__Exercise description__:
Each and every line of the data must appear exactly as given.

Dataset records
---
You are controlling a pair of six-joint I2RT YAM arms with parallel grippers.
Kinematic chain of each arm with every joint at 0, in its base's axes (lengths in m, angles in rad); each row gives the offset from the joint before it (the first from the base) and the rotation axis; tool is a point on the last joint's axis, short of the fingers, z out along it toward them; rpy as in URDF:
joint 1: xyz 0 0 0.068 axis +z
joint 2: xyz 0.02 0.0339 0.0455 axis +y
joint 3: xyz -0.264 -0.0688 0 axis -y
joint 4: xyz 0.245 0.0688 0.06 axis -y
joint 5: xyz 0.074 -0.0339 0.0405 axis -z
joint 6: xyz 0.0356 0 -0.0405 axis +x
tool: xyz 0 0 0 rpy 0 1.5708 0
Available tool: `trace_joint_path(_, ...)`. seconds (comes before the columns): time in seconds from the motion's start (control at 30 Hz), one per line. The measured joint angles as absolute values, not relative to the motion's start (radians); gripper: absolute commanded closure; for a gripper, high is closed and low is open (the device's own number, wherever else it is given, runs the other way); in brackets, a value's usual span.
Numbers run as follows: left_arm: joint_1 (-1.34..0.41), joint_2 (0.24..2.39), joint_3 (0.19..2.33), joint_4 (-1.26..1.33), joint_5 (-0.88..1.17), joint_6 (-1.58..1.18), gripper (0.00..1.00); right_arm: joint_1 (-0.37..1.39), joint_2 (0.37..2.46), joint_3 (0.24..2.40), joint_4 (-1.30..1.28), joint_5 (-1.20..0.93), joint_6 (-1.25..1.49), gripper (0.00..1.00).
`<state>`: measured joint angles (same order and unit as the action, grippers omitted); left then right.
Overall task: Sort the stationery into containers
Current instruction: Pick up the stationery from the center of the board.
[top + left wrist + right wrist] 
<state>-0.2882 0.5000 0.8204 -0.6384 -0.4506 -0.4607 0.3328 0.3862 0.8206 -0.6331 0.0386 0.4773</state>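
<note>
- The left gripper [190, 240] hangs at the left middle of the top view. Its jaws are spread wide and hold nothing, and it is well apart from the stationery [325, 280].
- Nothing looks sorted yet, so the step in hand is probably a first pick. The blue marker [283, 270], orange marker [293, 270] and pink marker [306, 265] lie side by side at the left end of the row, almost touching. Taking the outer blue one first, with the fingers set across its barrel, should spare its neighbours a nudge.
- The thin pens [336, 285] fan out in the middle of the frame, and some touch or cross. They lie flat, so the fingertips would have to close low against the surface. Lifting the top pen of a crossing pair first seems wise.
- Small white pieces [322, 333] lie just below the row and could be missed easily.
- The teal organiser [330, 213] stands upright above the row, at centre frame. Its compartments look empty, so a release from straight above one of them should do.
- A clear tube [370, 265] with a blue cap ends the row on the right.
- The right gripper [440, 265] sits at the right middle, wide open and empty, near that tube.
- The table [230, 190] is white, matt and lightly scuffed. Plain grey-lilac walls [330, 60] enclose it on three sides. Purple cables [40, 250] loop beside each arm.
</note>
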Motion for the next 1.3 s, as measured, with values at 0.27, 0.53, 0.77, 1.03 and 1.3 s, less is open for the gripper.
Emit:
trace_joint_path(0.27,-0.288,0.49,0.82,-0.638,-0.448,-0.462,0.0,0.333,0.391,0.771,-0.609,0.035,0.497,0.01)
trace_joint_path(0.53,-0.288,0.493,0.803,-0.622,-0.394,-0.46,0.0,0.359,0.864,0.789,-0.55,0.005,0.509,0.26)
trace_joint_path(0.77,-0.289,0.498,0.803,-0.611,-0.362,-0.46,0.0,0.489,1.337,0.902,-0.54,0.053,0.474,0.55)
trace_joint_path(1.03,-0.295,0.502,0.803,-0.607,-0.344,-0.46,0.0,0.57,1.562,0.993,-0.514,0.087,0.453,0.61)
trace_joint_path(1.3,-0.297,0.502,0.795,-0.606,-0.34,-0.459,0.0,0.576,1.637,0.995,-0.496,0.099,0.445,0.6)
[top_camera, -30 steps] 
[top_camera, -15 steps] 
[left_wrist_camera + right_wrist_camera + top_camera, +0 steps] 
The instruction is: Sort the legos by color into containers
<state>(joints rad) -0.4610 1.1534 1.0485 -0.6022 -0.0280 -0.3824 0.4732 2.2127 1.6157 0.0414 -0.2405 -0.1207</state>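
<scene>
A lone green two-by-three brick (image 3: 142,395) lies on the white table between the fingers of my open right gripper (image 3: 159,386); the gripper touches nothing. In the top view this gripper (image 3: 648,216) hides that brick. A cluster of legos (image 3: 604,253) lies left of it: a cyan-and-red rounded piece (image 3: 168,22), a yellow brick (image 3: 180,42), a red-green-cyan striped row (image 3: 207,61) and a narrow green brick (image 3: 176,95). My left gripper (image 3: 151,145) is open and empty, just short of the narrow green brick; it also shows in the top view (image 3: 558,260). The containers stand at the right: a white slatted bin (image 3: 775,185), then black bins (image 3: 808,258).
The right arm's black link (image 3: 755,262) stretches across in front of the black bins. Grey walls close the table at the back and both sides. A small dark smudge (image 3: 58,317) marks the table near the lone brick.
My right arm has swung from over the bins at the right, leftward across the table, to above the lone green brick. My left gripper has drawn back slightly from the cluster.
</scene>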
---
__Response to this exercise__:
You are controlling a pair of six-joint I2RT YAM arms with parallel grippers.
Kinematic chain of each arm with every joint at 0, in its base's axes (lengths in m, angles in rad); each row gives the offset from the joint before it (the first from the base) and the rotation axis; tool is a point on the last joint's axis, short of the fingers, z out along it toward them; rpy as in URDF:
joint 1: xyz 0 0 0.068 axis +z
joint 2: xyz 0.02 0.0339 0.0455 axis +y
joint 3: xyz -0.264 -0.0688 0 axis -y
joint 4: xyz 0.245 0.0688 0.06 axis -y
joint 5: xyz 0.074 -0.0339 0.0405 axis -z
joint 6: xyz 0.0356 0 -0.0405 axis +x
tool: xyz 0 0 0 rpy 0 1.5708 0
Available tool: `trace_joint_path(_, ...)`. seconds (comes before the columns): time in seconds from the motion's start (control at 30 Hz), one per line. The measured joint angles as absolute values, not relative to the motion's start (radians); gripper: absolute commanded closure; for a gripper, high is closed and low is open (the device's own number, wherever else it is given, runs the other way); in brackets, a value's usual span.
Numbers run as follows: left_arm: joint_1 (-1.34..0.41), joint_2 (0.24..2.39), joint_3 (0.19..2.33), joint_4 (-1.26..1.33), joint_5 (-0.88..1.17), joint_6 (-1.58..1.18), gripper (0.00..1.00); right_arm: joint_1 (-0.37..1.39), joint_2 (0.37..2.46), joint_3 (0.24..2.40), joint_4 (-1.30..1.28), joint_5 (-1.20..0.93), joint_6 (-1.25..1.49), gripper (0.00..1.00).
`<state>`: measured joint angles (same order and unit as the action, grippers omitted); left then right.
Overall task: Sort the stationery into containers
Current instruction: Pick up the stationery from the center of the board.
[top + left wrist + right wrist] 
<state>-0.2882 0.5000 0.8204 -0.6384 -0.4506 -0.4607 0.3328 0.3862 0.8206 -0.6331 0.0386 0.4773</state>
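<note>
- The left gripper [190, 240] hangs at the left middle of the top view. Its jaws are spread wide and hold nothing, and it is well apart from the stationery [325, 280].
- Nothing looks sorted yet, so the step in hand is probably a first pick. The blue marker [283, 270], orange marker [293, 270] and pink marker [306, 265] lie side by side at the left end of the row, almost touching. Taking the outer blue one first, with the fingers set across its barrel, should spare its neighbours a nudge.
- The thin pens [336, 285] fan out in the middle of the frame, and some touch or cross. They lie flat, so the fingertips would have to close low against the surface. Lifting the top pen of a crossing pair first seems wise.
- Small white pieces [322, 333] lie just below the row and could be missed easily.
- The teal organiser [330, 213] stands upright above the row, at centre frame. Its compartments look empty, so a release from straight above one of them should do.
- A clear tube [370, 265] with a blue cap ends the row on the right.
- The right gripper [440, 265] sits at the right middle, wide open and empty, near that tube.
- The table [230, 190] is white, matt and lightly scuffed. Plain grey-lilac walls [330, 60] enclose it on three sides. Purple cables [40, 250] loop beside each arm.
</note>
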Motion for the next 1.3 s, as measured, with values at 0.27, 0.53, 0.77, 1.03 and 1.3 s, less is open for the gripper.
Emit:
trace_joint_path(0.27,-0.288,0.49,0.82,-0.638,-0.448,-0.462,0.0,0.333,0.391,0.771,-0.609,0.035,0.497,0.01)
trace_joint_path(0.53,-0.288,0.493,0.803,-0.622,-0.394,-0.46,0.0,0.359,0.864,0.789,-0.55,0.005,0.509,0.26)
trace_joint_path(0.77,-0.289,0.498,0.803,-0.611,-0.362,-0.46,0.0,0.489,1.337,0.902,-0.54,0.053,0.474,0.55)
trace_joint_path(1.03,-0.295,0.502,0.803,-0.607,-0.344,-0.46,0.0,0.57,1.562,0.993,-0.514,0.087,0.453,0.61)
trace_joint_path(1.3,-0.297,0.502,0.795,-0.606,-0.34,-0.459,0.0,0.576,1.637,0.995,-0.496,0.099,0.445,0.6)
[top_camera, -30 steps] 
[top_camera, -15 steps] 
[left_wrist_camera + right_wrist_camera + top_camera, +0 steps] 
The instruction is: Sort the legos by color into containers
<state>(joints rad) -0.4610 1.1534 1.0485 -0.6022 -0.0280 -0.3824 0.4732 2.2127 1.6157 0.0414 -0.2405 -0.1207</state>
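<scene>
A lone green two-by-three brick (image 3: 142,395) lies on the white table between the fingers of my open right gripper (image 3: 159,386); the gripper touches nothing. In the top view this gripper (image 3: 648,216) hides that brick. A cluster of legos (image 3: 604,253) lies left of it: a cyan-and-red rounded piece (image 3: 168,22), a yellow brick (image 3: 180,42), a red-green-cyan striped row (image 3: 207,61) and a narrow green brick (image 3: 176,95). My left gripper (image 3: 151,145) is open and empty, just short of the narrow green brick; it also shows in the top view (image 3: 558,260). The containers stand at the right: a white slatted bin (image 3: 775,185), then black bins (image 3: 808,258).
The right arm's black link (image 3: 755,262) stretches across in front of the black bins. Grey walls close the table at the back and both sides. A small dark smudge (image 3: 58,317) marks the table near the lone brick.
My right arm has swung from over the bins at the right, leftward across the table, to above the lone green brick. My left gripper has drawn back slightly from the cluster.
</scene>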

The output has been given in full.